It is often handy to have a canonical representation of a language (in my case they are usually domain specific languages); however, I believe there are strict limits on the expressiveness of the languages involved that determine whether a canonical form can be determined and/or created for an arbitrary program in that language. Unfortunately, I've been unable to find the references that I (vaguely) recall reading about this in.
On one hand, it seems reasonable that creating a canonical representation of a language is of comparable complexity to many hard graph problems (eg: graph isomorphism), but on the other hand, iirc, compilers like gcc, yhc, and ghc use intermediate representations to generate outputs in various formats (assembly, javascript, etc.), so this is at least in some forms, a solved problem.
When is it possible to determine / generate a canonical form for a given language? (How expressive can that language be, and how does language expressiveness impact the utility of the canonical forms?) Please provide references or proofs if at all possible.
Edit: For example, a Regular Language (eg: the 'pure' form of regular expressions) can not express many of the same things that a Turing-complete language can. In other words, you can't write a web server in a regular language, but you can with lambda calculus). My question is about the theoretical possibilities, and does have a specific answer relating to complexity theory. If I have a DSL that needs to be transmitted to another system, it will often be beneficial to generate a canonical form of that code before transmitting it, since that will decouple the independent representations used by the two different systems. However, if it is P-Space complete, or NP-Complete to translate a Turing-complete language into a canonical form, then you shouldn't waste time trying to build a canonical form -- either find another way to do it, or reduce the language complexity to something that can be canonicalized in polynomial time.

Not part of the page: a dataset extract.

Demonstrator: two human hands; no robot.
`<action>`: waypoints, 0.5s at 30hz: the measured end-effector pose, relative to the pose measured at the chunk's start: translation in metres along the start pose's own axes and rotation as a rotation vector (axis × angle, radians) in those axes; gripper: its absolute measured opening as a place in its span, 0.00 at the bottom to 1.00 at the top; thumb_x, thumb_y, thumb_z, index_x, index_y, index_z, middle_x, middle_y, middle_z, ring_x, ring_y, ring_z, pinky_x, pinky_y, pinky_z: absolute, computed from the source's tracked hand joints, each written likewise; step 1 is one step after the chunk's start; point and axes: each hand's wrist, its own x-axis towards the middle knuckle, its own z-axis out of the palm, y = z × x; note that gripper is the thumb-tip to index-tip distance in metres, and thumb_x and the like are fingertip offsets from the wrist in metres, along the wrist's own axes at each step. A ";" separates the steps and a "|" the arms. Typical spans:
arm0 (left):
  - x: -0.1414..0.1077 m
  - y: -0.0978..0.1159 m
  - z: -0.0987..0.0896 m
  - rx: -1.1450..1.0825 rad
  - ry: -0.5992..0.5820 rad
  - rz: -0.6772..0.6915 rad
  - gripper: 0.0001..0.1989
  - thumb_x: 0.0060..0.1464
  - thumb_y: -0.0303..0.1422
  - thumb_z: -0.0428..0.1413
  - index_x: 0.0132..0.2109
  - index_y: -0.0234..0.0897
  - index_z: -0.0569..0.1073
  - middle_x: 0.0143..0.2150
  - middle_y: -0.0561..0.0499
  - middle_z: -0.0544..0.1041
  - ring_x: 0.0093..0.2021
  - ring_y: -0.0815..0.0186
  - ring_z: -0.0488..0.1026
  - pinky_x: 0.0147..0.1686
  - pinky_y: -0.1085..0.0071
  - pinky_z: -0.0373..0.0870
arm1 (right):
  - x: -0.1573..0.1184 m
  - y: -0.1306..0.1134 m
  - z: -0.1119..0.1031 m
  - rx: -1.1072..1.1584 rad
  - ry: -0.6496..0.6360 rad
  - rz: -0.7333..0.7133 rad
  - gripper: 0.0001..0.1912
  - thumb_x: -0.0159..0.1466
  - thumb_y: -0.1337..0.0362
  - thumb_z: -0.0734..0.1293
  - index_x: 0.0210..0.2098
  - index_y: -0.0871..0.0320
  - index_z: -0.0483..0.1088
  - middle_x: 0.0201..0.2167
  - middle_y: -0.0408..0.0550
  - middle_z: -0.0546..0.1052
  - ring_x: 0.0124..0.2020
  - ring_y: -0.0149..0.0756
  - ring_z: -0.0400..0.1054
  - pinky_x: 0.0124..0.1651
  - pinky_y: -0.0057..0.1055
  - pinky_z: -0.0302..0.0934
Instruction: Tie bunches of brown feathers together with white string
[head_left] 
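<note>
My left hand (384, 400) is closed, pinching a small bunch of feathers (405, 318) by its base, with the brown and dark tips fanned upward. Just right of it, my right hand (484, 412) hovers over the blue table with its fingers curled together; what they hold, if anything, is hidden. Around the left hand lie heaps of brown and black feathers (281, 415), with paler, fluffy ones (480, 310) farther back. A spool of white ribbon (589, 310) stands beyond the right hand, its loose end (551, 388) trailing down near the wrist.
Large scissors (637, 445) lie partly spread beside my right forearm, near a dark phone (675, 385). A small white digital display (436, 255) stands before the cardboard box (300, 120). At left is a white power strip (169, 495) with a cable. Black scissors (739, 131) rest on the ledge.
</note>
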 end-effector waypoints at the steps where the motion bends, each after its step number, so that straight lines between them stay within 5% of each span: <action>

By "canonical representation" I assume you mean the following: Call programs P and Q equivalent if they "do the same thing" on the same inputs. "Doing the same thing" means that the programs have the same output, and either both programs halt after a finite time or both enter an infinite loop. This equivalence relation defines equivalence classes in the set of all programs. The "canonical representation" of a program P is a program P' belonging to the same equivalence class, and you require that all members of the same equivalence class have the same canonical representation.
For Turing-complete languages, a Turing-computable canonical representation would enable you to solve the Halting Problem as follows: first write a program consisting of an infinite loop and find its canonical representation Q. Then for any input program P, first transform it mechanically into a program P0 that does the same thing except that it produces no output, and then find the canonical representation P0' of this program. If the result is Q, you know that P0 does not halt, and therefore neither does P. Otherwise, P0 halts, and so does P.
For even more fun, read some of Gregory Chaitin's work on what he calls "elegant" programs.